(Activity) From the listing below, pull out the lines that hold "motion".

:: Dataset section ::

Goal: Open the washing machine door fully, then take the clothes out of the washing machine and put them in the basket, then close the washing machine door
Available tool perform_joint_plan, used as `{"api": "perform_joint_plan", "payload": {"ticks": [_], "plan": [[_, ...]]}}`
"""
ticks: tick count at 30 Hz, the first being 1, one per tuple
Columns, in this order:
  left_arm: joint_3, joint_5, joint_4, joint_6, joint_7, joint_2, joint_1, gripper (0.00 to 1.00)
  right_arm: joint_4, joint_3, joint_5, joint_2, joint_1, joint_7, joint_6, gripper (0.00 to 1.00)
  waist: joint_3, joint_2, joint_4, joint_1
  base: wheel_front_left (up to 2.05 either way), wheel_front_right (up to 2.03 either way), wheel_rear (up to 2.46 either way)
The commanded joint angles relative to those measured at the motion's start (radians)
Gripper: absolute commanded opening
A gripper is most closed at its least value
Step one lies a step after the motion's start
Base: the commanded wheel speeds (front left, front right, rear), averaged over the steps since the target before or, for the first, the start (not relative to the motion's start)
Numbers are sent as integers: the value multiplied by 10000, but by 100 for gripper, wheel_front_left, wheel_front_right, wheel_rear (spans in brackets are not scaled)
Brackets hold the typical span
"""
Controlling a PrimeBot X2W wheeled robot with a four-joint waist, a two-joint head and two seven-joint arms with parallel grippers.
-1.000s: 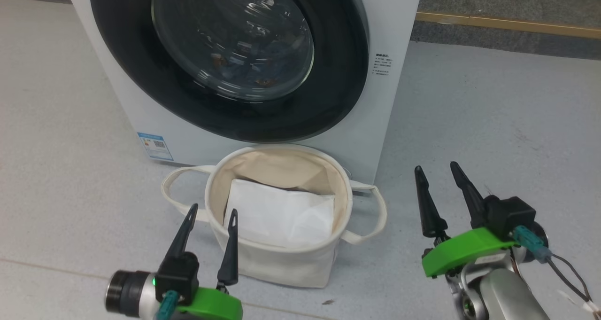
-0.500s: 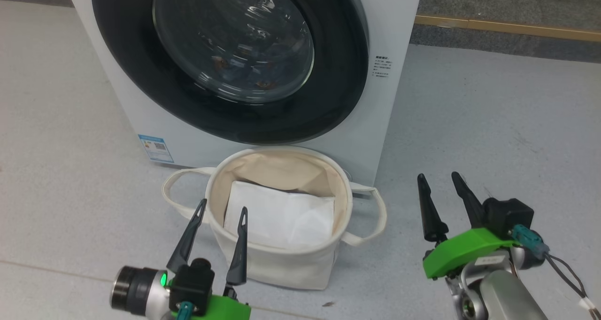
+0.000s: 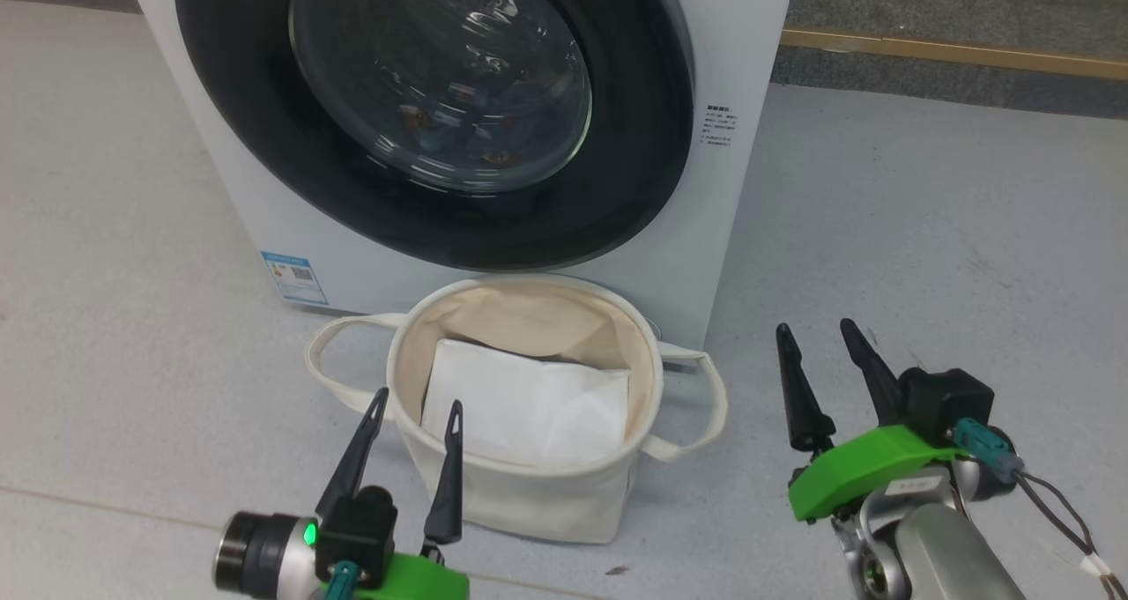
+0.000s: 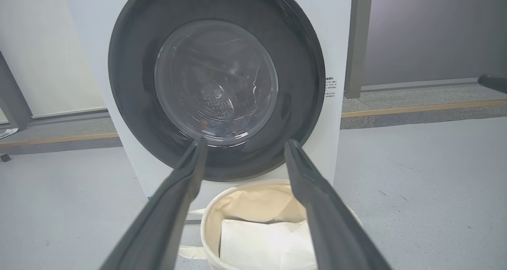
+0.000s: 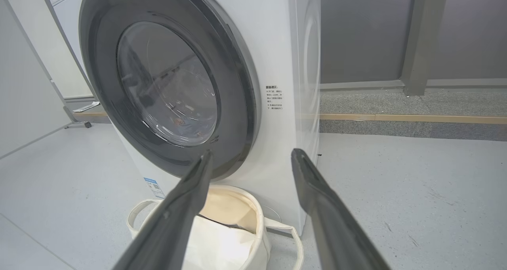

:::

(Finished exercise)
The commanded joint angles relative to those measured at the motion's start (radians)
Step one lies a step after the motion's start
Base: the commanded wheel speeds (front left, front right, rear), averaged over the steps since the target before or, for the first, the start (not relative to the motion's start)

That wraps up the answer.